Babcock: You can get online, consult different salary surveys and find out what your market value is. It's really important to go into a negotiation knowing what that is and if you don't, you really won't know what it's right to be asking for and so doing that homework really gives you that confidence that what you're asking for is what you're worth.
Vigeland: But there are all kinds of other options within a negotiation, aren't there? I mean, there's vacation, other family leave, that sort of thing. Are those all part of the negotiation package?
Babcock: Yeah, that's absolutely right and it's not just first-time job negotiation, but it's all the little negotiations that you do while you're working some place.
Vigeland: But what about when we're talking about money? I mean, that's really what we're talking about here and anytime at least I've talked about money, it is absolutely terrifying and I'm sure that comes through and makes me a bad negotiator.
Babcock: Well, I'm sure it does come through and you know what really might help you is to think about roleplaying the negotiation ahead of time. So if you're going to go in to your boss and ask for more money, sit down with a friend who knows your boss and have that friend play the other side and do the negotiation several times so that you get really comfortable, so that you can really feel calm and confident going into that negotiation knowing that whatever happens, you're going to be ready for it.
Vigeland: Are these skills that, in general, men seem to have more than we women do?
Babcock: Well, that's definitely right, because little boys in our society are really taught to be agressive and to go after what they want and little girls in our society, even today, are still really taught to be grateful for what they have and so don't have as much experience as men going into the workplace and then negotiating for what they want.
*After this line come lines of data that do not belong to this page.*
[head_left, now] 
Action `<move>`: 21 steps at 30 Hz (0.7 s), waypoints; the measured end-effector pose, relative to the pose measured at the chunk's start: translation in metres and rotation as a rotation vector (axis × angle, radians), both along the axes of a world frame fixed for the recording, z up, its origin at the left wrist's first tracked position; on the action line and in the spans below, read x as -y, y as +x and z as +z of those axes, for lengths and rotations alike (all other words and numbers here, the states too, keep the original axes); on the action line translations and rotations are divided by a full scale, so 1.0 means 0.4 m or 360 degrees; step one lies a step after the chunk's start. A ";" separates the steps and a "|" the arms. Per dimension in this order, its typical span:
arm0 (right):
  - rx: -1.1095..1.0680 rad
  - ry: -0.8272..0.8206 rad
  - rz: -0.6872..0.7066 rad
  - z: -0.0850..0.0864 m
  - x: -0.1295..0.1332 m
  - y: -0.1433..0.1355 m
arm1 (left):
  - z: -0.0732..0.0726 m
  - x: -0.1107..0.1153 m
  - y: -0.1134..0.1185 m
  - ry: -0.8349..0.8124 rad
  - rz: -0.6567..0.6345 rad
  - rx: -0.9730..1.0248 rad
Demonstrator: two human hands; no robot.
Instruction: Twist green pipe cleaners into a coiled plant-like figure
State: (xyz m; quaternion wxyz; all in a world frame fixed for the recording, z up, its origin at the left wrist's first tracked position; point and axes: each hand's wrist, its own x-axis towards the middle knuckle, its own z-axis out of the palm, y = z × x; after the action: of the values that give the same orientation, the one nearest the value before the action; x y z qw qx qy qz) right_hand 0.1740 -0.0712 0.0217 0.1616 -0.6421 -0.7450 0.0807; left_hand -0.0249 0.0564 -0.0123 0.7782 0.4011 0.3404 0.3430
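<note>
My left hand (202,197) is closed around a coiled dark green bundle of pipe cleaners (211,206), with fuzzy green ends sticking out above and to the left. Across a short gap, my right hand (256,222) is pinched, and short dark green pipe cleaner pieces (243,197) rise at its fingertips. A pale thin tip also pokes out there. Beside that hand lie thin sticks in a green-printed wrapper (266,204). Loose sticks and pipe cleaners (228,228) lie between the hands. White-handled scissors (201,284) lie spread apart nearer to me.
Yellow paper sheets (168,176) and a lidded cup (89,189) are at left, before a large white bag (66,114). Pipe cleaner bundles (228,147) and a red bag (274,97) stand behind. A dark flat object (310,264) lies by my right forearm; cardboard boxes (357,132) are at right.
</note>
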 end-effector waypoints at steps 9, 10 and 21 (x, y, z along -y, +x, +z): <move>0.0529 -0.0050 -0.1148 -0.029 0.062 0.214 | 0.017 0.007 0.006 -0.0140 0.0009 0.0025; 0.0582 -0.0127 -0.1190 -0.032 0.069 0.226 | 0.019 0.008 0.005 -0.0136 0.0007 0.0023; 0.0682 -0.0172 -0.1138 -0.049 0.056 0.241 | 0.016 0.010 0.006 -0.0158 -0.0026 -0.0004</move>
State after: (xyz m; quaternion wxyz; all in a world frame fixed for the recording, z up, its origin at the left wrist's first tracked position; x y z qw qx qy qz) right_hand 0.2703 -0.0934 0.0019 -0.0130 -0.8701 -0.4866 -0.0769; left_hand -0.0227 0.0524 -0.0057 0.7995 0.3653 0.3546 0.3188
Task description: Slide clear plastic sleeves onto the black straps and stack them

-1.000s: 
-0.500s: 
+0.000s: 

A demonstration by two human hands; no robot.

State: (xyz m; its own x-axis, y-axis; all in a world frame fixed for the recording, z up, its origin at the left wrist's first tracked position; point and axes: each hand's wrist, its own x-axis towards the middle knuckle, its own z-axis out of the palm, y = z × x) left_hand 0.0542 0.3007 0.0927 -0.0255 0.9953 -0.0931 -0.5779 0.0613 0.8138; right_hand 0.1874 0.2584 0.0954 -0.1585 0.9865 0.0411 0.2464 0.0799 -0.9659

Vigeland: How much can it cost us -- or does it cost us -- over the long haul if we are bad negotiators to begin with?
Babcock: Our estimates show that if you don't negotiate your first job out of school, you lose anywhere between three-quarters of a million and $1.5 million over the course of your career...
Babcock: ...just for not negotiating that one time. That's a lot of money.
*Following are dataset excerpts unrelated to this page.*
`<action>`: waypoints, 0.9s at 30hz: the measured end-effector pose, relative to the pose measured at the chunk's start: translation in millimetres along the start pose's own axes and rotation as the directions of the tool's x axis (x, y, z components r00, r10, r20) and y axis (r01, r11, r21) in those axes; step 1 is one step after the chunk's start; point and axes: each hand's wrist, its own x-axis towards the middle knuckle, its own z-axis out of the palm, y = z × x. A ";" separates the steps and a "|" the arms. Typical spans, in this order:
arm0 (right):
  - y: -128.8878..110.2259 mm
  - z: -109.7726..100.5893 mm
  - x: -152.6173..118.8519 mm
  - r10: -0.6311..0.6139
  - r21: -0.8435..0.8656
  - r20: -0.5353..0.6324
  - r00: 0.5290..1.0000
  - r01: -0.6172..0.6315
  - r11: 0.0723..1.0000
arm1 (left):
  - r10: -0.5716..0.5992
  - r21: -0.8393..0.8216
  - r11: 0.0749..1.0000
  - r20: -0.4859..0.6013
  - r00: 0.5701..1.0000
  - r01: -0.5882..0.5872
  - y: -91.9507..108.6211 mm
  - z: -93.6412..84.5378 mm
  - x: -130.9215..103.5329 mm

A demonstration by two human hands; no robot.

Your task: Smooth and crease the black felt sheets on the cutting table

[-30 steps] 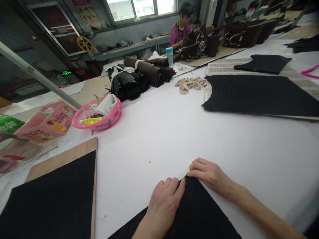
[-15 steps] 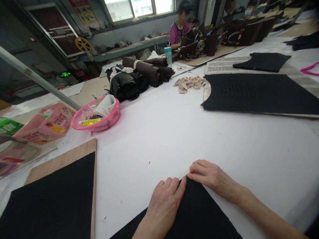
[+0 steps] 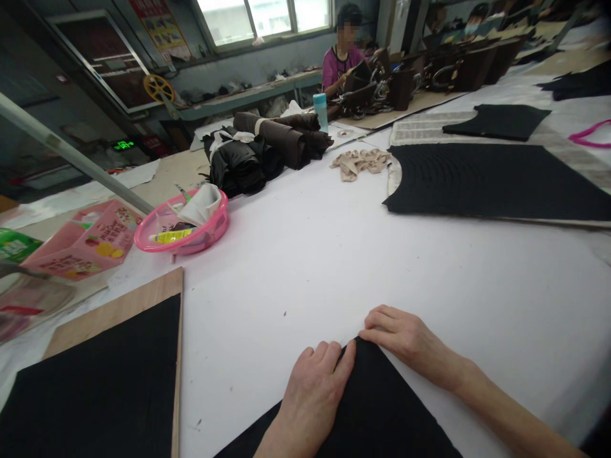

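1. We see our left hand (image 3: 312, 391) lying flat, palm down, on a black fabric piece (image 3: 367, 413) at the near edge of the white table (image 3: 334, 254). Its fingers are close together and pressed on the cloth just short of the pointed corner, gripping nothing.
2. Our right hand (image 3: 405, 340) rests on the table just beyond that same corner, fingers curled together, their tips touching the edge of the fabric where the point ends. We cannot tell whether it pinches the cloth or only presses on it.
3. The two hands nearly meet at the corner of the black fabric piece, one on either side of the tip.
4. Left of the black fabric piece lies a wooden board (image 3: 119, 312) with another black sheet (image 3: 95, 388) on it.
5. Farther from the black fabric piece, to the left, stands a pink basket (image 3: 184, 232) holding a white cloth, and beside it a pink carton (image 3: 79, 245).
6. Well beyond the black fabric piece lie dark rolls of material (image 3: 267, 146), a heap of beige straps (image 3: 360, 162) and a large black panel (image 3: 491, 181).
7. At the far end, a person in a magenta top (image 3: 337, 63) sits at a bench.
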 end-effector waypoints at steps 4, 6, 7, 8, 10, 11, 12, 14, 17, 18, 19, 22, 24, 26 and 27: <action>-1.0 -1.8 -0.8 -0.005 -0.026 0.013 1.000 0.005 1.000 | -0.001 0.000 1.000 0.002 1.000 0.001 -0.5 1.5 0.6; -1.2 -1.8 -1.1 -0.008 -0.032 0.004 1.000 0.008 0.999 | 0.000 0.001 1.000 0.007 1.000 0.000 -1.1 1.3 1.5; -1.3 -1.6 -1.2 -0.010 -0.035 0.001 1.000 0.010 0.999 | 0.000 0.000 1.000 0.011 1.000 0.000 -1.3 0.9 2.1; -1.5 -1.5 -1.1 -0.011 -0.037 0.000 1.000 0.011 0.999 | 0.002 -0.003 1.000 0.015 1.000 -0.002 -1.5 0.3 2.6; -2.0 -1.6 -0.9 -0.015 -0.046 0.012 1.000 0.015 0.999 | -0.001 -0.008 1.000 0.020 1.000 0.001 -1.4 -1.1 3.4; -2.4 -2.0 -0.7 -0.018 -0.051 0.025 1.000 0.019 0.998 | -0.003 -0.012 1.000 0.021 1.000 0.003 -1.1 -1.9 3.7; -2.7 -2.5 -0.5 -0.022 -0.058 0.037 0.999 0.024 0.998 | -0.004 -0.013 1.000 0.020 1.000 0.004 -0.7 -2.8 4.0; -3.2 -3.5 -0.4 -0.025 -0.068 0.062 0.998 0.029 0.997 | -0.004 -0.007 1.000 0.014 1.000 0.004 0.4 -4.4 4.5; -3.0 -3.9 -1.7 -0.017 -0.065 0.064 0.998 0.021 0.998 | 0.004 0.006 1.000 0.007 1.000 -0.004 2.3 -6.2 5.8; -2.7 -3.6 -2.6 -0.013 -0.063 0.057 0.998 0.017 0.998 | 0.003 0.011 1.000 0.006 1.000 -0.003 2.9 -6.4 6.5; -2.4 -3.3 -3.9 -0.008 -0.060 0.052 0.999 0.012 0.998 | -0.001 0.016 1.000 0.004 1.000 0.001 3.5 -6.5 7.2; -2.1 -2.2 -9.5 0.018 -0.073 0.024 1.000 -0.017 0.997 | -0.019 0.038 0.999 -0.010 1.000 0.019 5.3 -5.8 9.4; -3.6 -1.6 -14.7 0.057 -0.090 -0.011 0.998 -0.057 0.994 | -0.028 0.048 0.998 -0.022 0.999 0.029 6.2 -4.8 10.1; -7.6 0.0 -20.3 0.115 -0.093 -0.052 0.992 -0.119 0.989 | -0.034 0.051 0.998 -0.037 0.999 0.036 6.8 -3.7 10.1; -10.7 1.7 -22.8 0.149 -0.092 -0.077 0.986 -0.156 0.983 | -0.037 0.053 0.998 -0.045 0.998 0.039 7.0 -3.0 9.9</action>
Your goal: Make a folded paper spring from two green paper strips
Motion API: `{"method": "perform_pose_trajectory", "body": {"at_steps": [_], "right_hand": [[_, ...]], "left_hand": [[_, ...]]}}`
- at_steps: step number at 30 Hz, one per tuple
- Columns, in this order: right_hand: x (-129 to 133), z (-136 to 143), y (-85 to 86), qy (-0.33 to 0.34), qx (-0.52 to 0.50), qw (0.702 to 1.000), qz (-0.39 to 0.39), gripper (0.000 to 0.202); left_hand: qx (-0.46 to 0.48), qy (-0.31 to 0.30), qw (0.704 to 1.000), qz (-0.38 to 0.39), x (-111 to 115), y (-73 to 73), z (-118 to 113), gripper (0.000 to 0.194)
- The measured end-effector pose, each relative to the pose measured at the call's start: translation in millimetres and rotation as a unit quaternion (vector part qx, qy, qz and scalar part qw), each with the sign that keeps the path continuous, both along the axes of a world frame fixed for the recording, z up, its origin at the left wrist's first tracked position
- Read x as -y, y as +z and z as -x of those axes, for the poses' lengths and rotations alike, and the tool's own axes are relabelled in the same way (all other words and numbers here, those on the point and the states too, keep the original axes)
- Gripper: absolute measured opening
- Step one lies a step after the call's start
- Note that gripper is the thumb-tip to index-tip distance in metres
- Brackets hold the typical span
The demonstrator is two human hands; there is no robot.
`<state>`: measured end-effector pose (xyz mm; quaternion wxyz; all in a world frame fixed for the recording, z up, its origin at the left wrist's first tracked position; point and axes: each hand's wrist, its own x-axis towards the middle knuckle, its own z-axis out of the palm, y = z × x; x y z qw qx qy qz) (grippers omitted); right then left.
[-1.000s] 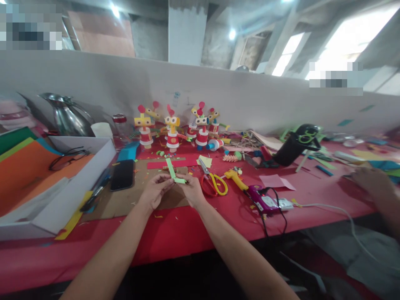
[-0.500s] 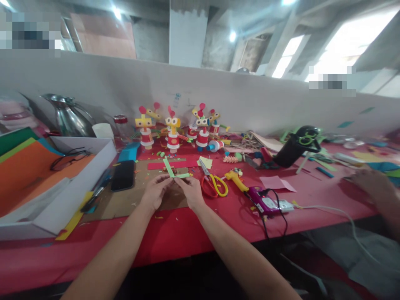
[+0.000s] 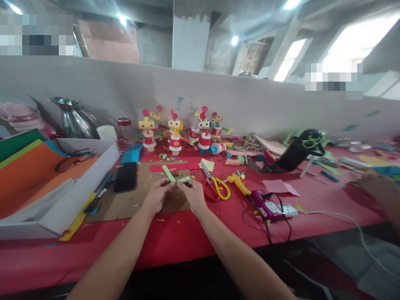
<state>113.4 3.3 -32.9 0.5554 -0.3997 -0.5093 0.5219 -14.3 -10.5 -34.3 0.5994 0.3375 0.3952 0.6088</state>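
Note:
Both hands meet over a brown cardboard sheet (image 3: 125, 205). My left hand (image 3: 158, 194) and my right hand (image 3: 193, 195) are closed, fingertips pinching light green paper strips (image 3: 168, 173) where the strips meet at an angle. One strip points up and left, the other to the right. Just beyond them lies a small folded paper spring (image 3: 174, 172), close to a red paper strip (image 3: 162, 167). Scissors (image 3: 215, 185) with red and yellow handles rest open to the right of my right hand, their blades over a pale yellow paper piece (image 3: 209, 165).
Several paper-and-cup figures (image 3: 175, 143) stand at the back. A phone (image 3: 125, 177) and a white box (image 3: 50, 216) of coloured paper lie left. On the right are a yellow glue gun (image 3: 239, 183), a purple power strip (image 3: 265, 206), a black container (image 3: 295, 154) and another person's hand (image 3: 371, 183).
The view has shifted slightly, so the table scene sits a little lower and further right. My hands still pinch the green strips, whose left one now leans further left.

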Motion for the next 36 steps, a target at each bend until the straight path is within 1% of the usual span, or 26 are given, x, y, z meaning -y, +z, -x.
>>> {"method": "perform_pose_trajectory", "body": {"at_steps": [2, 5, 8, 11, 15, 17, 19, 21, 23, 24, 26, 31, 34, 36], "right_hand": [[0, 0, 1.8, 0.012, -0.017, 1.0, 0.01, 0.017], [-1, -1, 2.9, 0.04, -0.085, 0.995, 0.029, 0.019], [-4, -2, 1.0, 0.022, -0.114, 0.993, 0.034, 0.019], [-4, -3, -1.2, 0.004, -0.059, 0.998, -0.008, 0.021], [0, -2, -0.7, 0.029, 0.019, 0.996, -0.081, 0.027], [2, -1, 0.6, 0.048, 0.039, 0.992, -0.112, 0.034], [4, -1, 1.3, 0.049, 0.074, 0.986, -0.142, 0.038], [5, -1, 0.8, 0.023, 0.13, 0.977, -0.17, 0.031], [4, -1, -1.0, -0.011, 0.176, 0.967, -0.184, 0.02], [4, -1, -2.2, -0.02, 0.187, 0.965, -0.183, 0.018], [1, 0, -4.7, -0.015, 0.181, 0.968, -0.171, 0.017], [-3, 2, -8.4, 0.009, 0.095, 0.987, -0.13, 0.012], [-1, 3, -7.5, 0.067, 0.039, 0.996, -0.048, 0.018], [1, 2, -5.3, 0.106, 0.001, 0.994, -0.002, 0.023]], "left_hand": [[0.003, 0.0, 1.0, 0.0, 0, -0.6, 0, 0.022], [0.042, 0.006, 0.999, 0.003, -1, 0.3, -1, 0.02], [0.105, 0.026, 0.994, 0.021, -2, 3.9, 1, 0.014], [0.161, 0.036, 0.986, 0.037, -1, 8.9, 5, 0.008], [0.209, 0.029, 0.977, 0.043, 0, 11.7, 10, 0.008], [0.198, 0.021, 0.979, 0.029, 0, 10.2, 8, 0.009], [0.164, -0.001, 0.986, 0.008, 1, 7.2, 3, 0.014], [0.117, -0.02, 0.993, -0.005, 2, 3.9, -2, 0.019], [0.074, -0.013, 0.997, -0.01, 2, 1.4, -5, 0.022], [0.057, -0.002, 0.998, -0.013, 2, 0.7, -6, 0.022], [0.034, 0.026, 0.999, -0.022, 2, 0.7, -6, 0.024], [-0.002, 0.068, 0.997, -0.038, 3, 3.7, -4, 0.024], [-0.018, 0.075, 0.996, -0.049, 3, 3.5, -4, 0.022], [-0.021, 0.059, 0.996, -0.057, 5, 3.3, -5, 0.02]]}}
Vigeland: What advice do you have for women whose prior negotiations have utterly failed?
Babcock: Well, but sometimes that's good. Think about if you always went into a negotiation and the other person always said yes right away. What would that be telling you?
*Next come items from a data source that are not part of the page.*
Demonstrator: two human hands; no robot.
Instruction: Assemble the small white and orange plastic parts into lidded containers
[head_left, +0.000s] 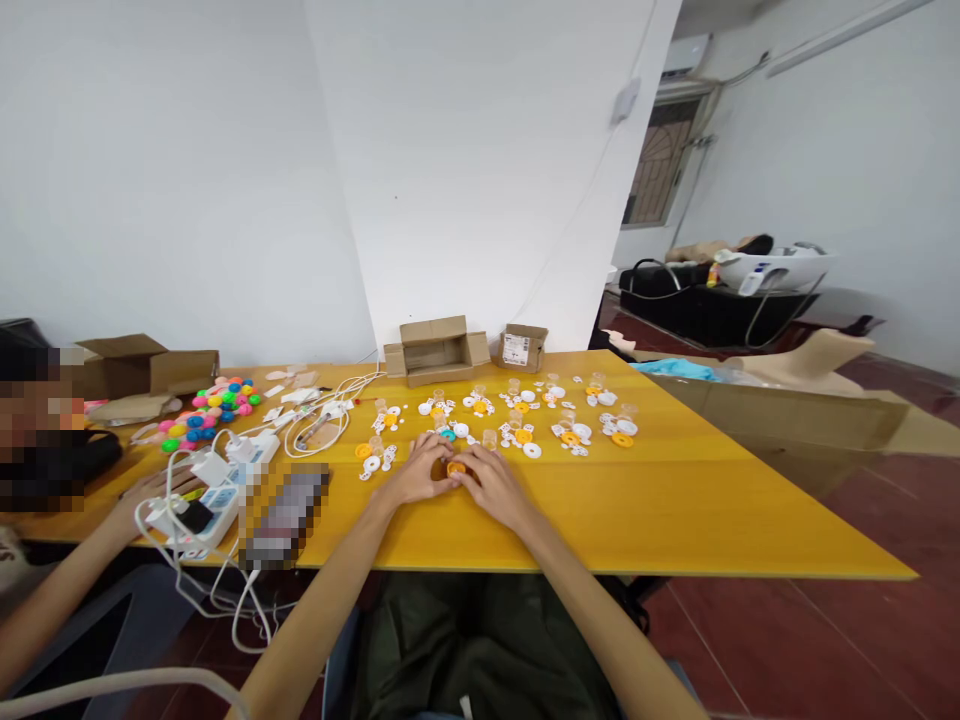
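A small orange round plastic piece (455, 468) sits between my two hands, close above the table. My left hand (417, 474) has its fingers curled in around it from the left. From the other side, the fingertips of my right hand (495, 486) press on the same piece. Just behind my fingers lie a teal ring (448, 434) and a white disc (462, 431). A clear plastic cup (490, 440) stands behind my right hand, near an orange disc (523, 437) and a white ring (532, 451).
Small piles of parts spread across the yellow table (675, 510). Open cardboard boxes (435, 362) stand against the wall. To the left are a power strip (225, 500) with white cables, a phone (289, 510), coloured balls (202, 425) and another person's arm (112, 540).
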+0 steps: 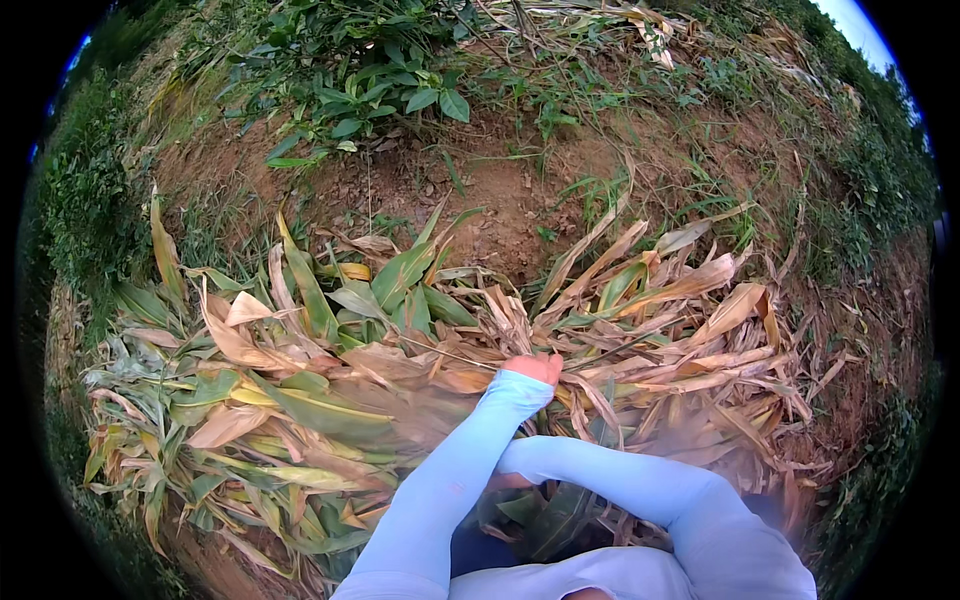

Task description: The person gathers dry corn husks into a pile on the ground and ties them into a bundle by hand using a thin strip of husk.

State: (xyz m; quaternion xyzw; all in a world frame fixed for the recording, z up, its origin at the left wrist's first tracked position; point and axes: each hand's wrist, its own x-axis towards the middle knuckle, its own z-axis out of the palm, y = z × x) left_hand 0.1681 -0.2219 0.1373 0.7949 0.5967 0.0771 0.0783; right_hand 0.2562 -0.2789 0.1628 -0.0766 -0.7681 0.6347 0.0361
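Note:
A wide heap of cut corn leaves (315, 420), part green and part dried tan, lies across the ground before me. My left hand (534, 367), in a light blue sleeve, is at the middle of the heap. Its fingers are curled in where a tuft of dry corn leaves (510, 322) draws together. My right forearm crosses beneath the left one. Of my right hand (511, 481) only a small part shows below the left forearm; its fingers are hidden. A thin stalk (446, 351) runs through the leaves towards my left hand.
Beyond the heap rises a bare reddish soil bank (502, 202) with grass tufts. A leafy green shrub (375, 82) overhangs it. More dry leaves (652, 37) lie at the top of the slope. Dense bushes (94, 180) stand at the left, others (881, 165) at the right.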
Vigeland: That you're not asking for enough.
Babcock: Exactly, so every once and a while, you really should fail at a negotiation just because that is an indication to you that you're pushing the boundaries a little bit, that you're not selling yourself short. So occasionally, you should see negotiations fail.
Vigeland: Linda Babcock is author of "Ask For It: How Women Can Use the Power of Negotiation to Get What They Really Want." Thanks so much for coming in.
Babcock: Thank you.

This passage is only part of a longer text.